Importance of cytoplasmic granularity of human oocytes in in vitro fertilization treatments

The aim of this study was to examine the effect of different stimulation protocols on oocyte granularity and to determine the influence of cytoplasmic granularity on further embryo development. A total of 2448 oocytes from 393 intracytoplasmic sperm injection (ICSI) cycles were analysed retrospectively. Oocytes were classified into 5 groups according to cytoplasmic granularity. (A) no granule or 1-2 small (<5 μm) granules; (B) more than 3 small granules; (C) large granules (>5 μm); (D) refractile body; (E) dense centrally located granular area. Correlation between characteristics of hormonal stimulation, oocyte granularity and embryo development was analysed.
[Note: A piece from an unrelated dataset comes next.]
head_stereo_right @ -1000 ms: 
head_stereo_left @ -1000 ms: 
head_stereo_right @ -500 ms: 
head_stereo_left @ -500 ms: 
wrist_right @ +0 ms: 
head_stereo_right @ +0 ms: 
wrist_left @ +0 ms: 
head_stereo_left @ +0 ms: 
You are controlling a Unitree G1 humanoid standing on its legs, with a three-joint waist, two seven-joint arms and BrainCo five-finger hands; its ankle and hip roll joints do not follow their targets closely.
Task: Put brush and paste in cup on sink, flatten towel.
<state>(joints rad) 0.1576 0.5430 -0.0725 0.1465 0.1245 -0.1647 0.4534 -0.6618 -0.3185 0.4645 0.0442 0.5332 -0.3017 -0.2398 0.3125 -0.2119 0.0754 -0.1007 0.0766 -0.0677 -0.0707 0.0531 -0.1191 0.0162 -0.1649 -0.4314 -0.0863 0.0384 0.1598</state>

The occurrence of cytoplasmic granularity was influenced by the patient's age and characteristics of stimulation. The type of granulation had no effect on fertilization rate and zygote morphology. However, some type of granulation resulted in a lower cleavage rate and more fragmented embryos. Our results provided additional information on how hormonal stimulation affects oocyte quality. While cytoplasmic granularity seems not to have an effect on fertilization and embryo development, the presence of refractile body in the oocyte is associated with reduced cleavage rates and impaired embryo development.